Directions for this task
Determine the number of lines below that contain "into". Write nothing but that number.

Given material
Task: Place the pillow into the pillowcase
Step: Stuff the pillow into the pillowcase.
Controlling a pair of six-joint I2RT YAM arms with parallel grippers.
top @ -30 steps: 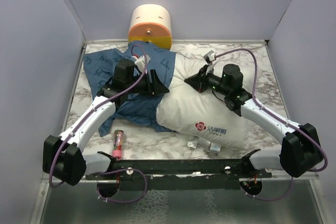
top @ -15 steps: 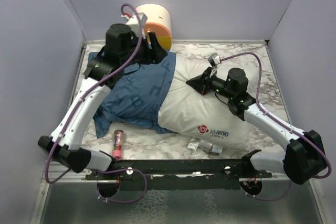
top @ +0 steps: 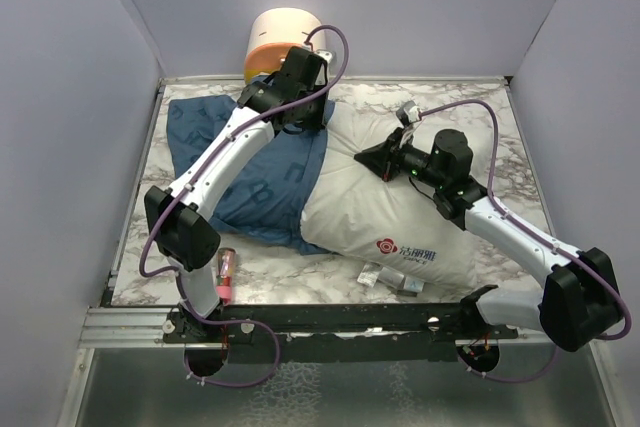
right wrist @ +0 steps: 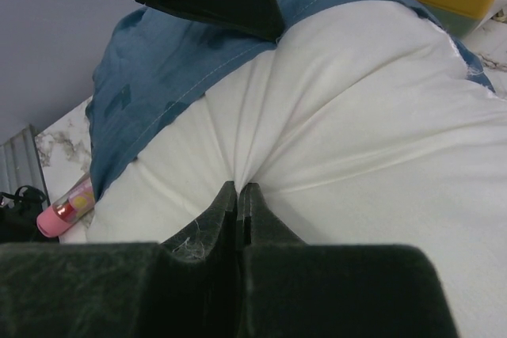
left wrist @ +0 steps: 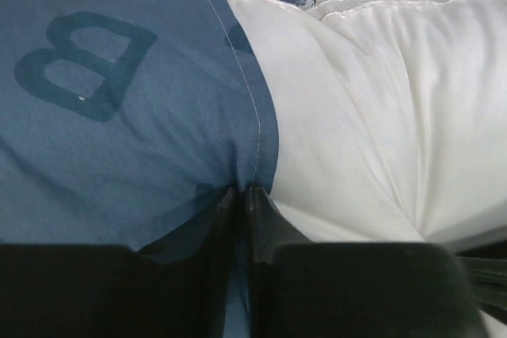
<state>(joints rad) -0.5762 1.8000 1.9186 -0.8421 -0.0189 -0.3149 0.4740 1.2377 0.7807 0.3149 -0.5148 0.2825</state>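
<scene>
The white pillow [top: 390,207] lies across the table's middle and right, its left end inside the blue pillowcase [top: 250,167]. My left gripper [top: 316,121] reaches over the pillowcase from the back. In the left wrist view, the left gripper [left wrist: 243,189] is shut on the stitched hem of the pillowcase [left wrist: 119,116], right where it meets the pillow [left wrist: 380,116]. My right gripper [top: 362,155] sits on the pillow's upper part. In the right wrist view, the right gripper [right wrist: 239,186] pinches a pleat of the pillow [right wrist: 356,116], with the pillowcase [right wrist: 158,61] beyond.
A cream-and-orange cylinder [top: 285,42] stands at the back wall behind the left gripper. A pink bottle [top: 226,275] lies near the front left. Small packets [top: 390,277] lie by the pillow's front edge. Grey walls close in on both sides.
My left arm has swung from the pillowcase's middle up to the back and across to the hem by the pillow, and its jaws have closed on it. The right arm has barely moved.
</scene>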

Completed exercise
2